Just saw this on "the age online" website and also read something about this in this morning's paper. Anybody else have any ideas, information or opinions about the plan. It certainly has some merit, but whether it is able to be pulled off successfully or not is another thing.

Lower-cost subsidary for Qantas?

By MARK TODD
SYDNEY
Monday 13 August 2001

Qantas Airways' board will consider a detailed plan this week to launch a low-cost international airline as the company tries to identify ways of expanding in a fiercely competitive aviation market.

The new airline would target markets, mostly in Asia, that are unviable for Qantas to serve under its present cost structure.

It is believed the proposal calls for the creation of a new entity operating under a separate management team and using a fresh logo, leaving the flying kangaroo to the main brand.

Analysts believe Qantas could launch the airline for relatively little outlay. Aircraft leases will comprise the bulk of the costs, as the company already has all the requisite terminal and administrative infrastructure in place.

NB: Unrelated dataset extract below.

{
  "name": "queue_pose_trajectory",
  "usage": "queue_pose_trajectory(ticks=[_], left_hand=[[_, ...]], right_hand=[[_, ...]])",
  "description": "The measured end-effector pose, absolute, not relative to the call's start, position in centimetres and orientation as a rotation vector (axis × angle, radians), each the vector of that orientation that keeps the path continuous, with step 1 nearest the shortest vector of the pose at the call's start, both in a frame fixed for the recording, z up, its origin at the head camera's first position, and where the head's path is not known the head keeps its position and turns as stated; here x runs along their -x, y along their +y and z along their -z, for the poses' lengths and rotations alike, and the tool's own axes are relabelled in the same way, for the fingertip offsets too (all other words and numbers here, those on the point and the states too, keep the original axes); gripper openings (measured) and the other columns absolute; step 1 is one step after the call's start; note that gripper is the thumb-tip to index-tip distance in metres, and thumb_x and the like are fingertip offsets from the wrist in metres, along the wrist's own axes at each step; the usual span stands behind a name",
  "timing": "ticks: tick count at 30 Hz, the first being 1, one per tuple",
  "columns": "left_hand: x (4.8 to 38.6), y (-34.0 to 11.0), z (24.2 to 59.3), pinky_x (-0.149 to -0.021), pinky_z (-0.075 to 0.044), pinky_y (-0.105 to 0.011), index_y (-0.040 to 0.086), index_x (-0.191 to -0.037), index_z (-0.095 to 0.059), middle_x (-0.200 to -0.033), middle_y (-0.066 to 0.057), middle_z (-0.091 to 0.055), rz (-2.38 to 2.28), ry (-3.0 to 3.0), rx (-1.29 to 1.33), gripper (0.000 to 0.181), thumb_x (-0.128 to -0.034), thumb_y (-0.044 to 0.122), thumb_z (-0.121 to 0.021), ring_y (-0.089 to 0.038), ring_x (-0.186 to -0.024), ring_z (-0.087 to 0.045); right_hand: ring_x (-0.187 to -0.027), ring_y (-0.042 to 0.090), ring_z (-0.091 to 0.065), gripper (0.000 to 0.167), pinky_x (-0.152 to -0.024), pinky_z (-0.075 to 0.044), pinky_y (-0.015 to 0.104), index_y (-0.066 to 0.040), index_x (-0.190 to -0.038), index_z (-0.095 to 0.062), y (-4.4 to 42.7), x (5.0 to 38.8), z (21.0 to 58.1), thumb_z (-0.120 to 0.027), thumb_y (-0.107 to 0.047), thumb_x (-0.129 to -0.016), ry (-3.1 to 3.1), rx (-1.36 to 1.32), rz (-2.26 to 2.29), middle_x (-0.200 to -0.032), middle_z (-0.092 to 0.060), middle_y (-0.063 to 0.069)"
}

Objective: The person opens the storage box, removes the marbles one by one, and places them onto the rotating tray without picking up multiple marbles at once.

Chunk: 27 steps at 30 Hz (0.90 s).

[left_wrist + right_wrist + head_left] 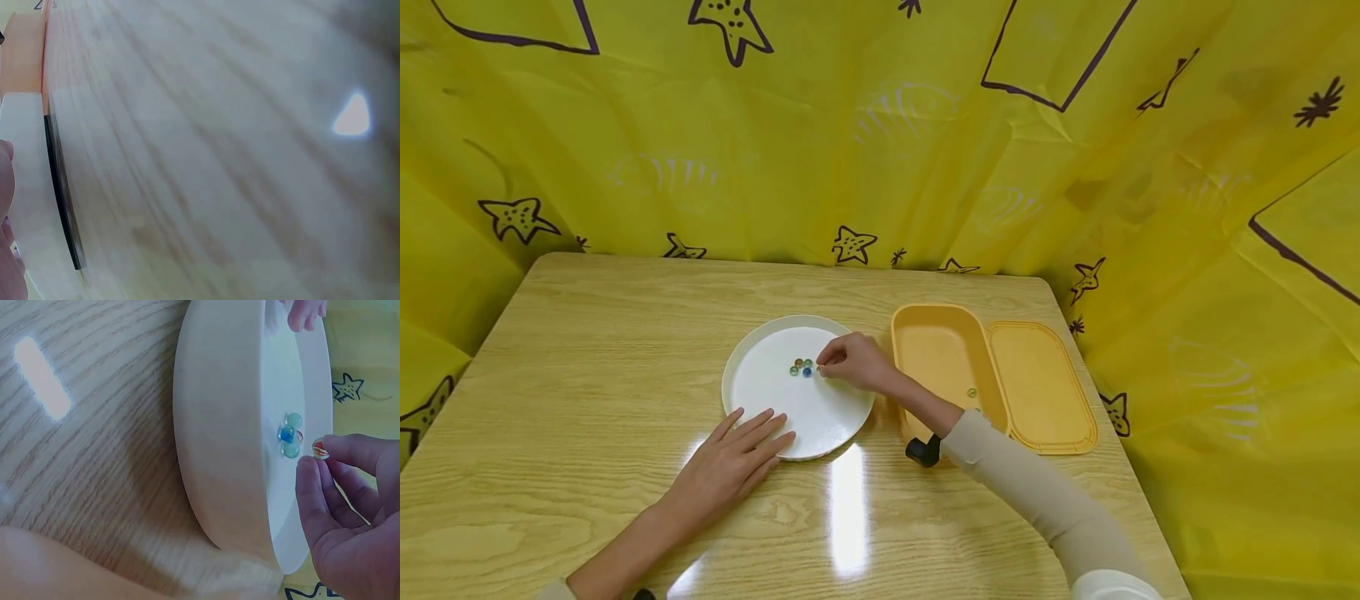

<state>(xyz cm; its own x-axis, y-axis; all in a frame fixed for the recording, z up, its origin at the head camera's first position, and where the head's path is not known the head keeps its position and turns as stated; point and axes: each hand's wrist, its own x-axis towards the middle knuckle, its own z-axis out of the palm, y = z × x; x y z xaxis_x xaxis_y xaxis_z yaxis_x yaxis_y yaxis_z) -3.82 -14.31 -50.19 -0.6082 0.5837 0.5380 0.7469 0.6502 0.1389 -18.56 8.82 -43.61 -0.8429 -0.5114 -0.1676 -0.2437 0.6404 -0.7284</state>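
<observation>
A round white tray (767,417) lies on the table with several glass marbles (801,367) grouped near its middle, green, blue and reddish. My right hand (856,362) is over the tray's right part and pinches a marble (320,449) with red and white swirls between thumb and fingertip. In the right wrist view the other marbles (290,434) sit just beyond the fingers. My left hand (730,458) rests with spread, straight fingers at the tray's near left rim. The left wrist view shows only the edge of that hand (6,187) beside the tray's wall (28,156).
A yellow-orange rectangular box (936,342) stands right of the tray, partly behind my right forearm, with a green marble (972,392) inside. Its matching lid (1045,387) lies to the right. A yellow patterned curtain (790,167) hangs around the wooden table (587,375).
</observation>
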Motion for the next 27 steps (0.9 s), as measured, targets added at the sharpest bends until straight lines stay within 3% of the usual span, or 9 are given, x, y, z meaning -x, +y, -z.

It is estimated Qantas could start a service of six Boeing 767s initially using only $400 million in capital. Qantas would inject as much as $100 million in equity into a new subsidiary company and raise $300 million in debt funding.

Qantas would put the new carrier's employees - most likely based abroad - on separate, presumably inferior, awards and conditions while the airline's planes would have only one class of seating.

Macquarie Equities suggested in a recent research note that Qantas needs to expand its international business away from the traditional routes of the US, Europe, and Japan to increase revenue at better than the 5 to 7per cent at which the market is growing.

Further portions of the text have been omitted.